A flagship initiative is the IOC’s Let’s Move campaign, which began on Olympic Day, 23 June. Led by Olympians and created in collaboration with the World Health Organization (WHO), Let’s Move invites the world to make time every day for movement for better health. The Let’s Move campaign supports a joint IOC-WHO programme that aims to strengthen the role of sport in contributing to the Global Action Plan on Physical Activity target of a 15 per cent reduction in physical inactivity by 2030. In 2022, 120 new projects focusing on promoting community cohesion, health and well-being and the Olympic values, were launched by the National Olympic Committees (NOCs) using funding from Olympic Solidarity.
Through the MoveNow programme, Allianz aims to facilitate access and opportunities for young people to become and to stay active. MoveNow has already moved over 10,000 children and young people through global and local initiatives such as Sports and Esports Youth Camps, a Digital Training Series, Digital Clubs and events, Hackathons, etc., with further activities planned in the coming months until the Olympic and Paralympic Games Paris 2024 and beyond. Last year, 10 local MoveNow Camps took place, with over 7,000 kids participating; the MoveNow Club on TikTok generated 77 million impressions; the MoveNow Hackathon saw 140 participants; and the MoveNow Training Series for young people with disabilities had 160 million video views, to mention but a few of the many activities.
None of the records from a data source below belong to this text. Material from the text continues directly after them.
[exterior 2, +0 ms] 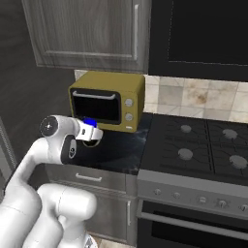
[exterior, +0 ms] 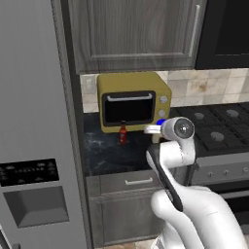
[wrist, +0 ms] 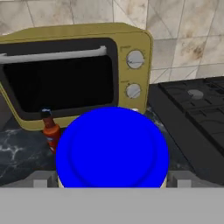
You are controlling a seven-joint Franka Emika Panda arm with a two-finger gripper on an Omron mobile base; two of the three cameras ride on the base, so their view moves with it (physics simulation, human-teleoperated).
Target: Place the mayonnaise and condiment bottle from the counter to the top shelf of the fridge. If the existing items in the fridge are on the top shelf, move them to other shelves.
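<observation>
In the hand view the bright blue round lid of the squat pale mayonnaise jar covers nearly all of the jar's body, and the end effector's finger tips peep out only as small grey stubs at either side. In the left base view the white arm hides most of that jar. The tall grey stainless-steel fridge is cut off by the left edge. The slim dark red-brown condiment bottle is too small to read its label.

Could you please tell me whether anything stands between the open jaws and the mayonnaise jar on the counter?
Nothing visible does. In the hand view the mayonnaise's blue lid sits right between the gripper's open jaws. The condiment bottle stands off to one side, before the yellow toaster oven.
</observation>
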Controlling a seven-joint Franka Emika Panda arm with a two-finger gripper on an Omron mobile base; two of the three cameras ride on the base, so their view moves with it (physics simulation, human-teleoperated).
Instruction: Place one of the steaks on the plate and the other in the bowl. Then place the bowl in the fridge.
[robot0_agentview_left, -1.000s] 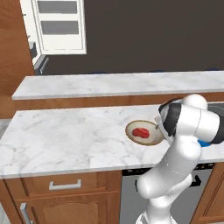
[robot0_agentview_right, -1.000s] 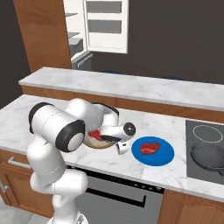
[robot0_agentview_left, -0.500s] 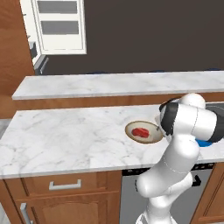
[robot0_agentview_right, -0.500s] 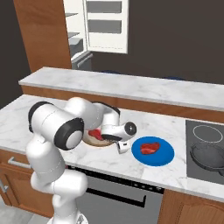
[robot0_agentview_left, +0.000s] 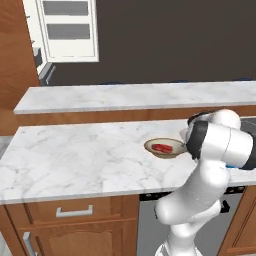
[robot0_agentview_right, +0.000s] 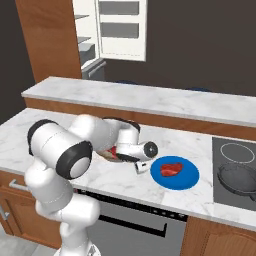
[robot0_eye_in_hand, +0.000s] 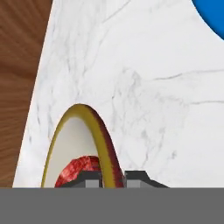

The findings of this primary research supports the existing efforts of the IOC through its Olympism365 strategy and underlines the need for governments and the private sector to invest in ensuring more young people can access the benefits of sport and Olympism. The second stage of the project will involve further analysis of the survey findings and a series of expert workshops to identify good practices, partnership opportunities and policy options for government, businesses, the not-for-profit sector, and the wider Olympic Movement to further support young people to benefit from sport and physical activity.
James Macleod, IOC Director of Olympic Solidarity, NOC Relations and Olympism365, said: “The findings of the report demonstrate that sports and physical activity participation rates amongst young people around the world are being significantly impacted by global issues. These insights will be a valuable resource to help both the IOC and Allianz and wider Olympic Movement partners to further strengthen initiatives that are helping more people and communities benefit through sport, such as the Olympism365 strategy, and ensure their relevance, particularly when it comes to emerging global challenges.”
Eike Doerte Bürgel, Allianz Global Head of Olympic & Paralympic Programme, said: “Our mission with the MoveNow programme is to prepare young people for tomorrow by supporting them to move their body, mind and soul. It is proven that regular activity has a high impact on the mental and physical well-being of children and young adults. Yet at Allianz, we understand that it’s not a given for every young person to be able to reap the benefits sports can offer. This research and the subsequent next stages of our joint project with the IOC as an Olympic partner is an important step to help identify opportunities where any additional efforts are required to help them do so.”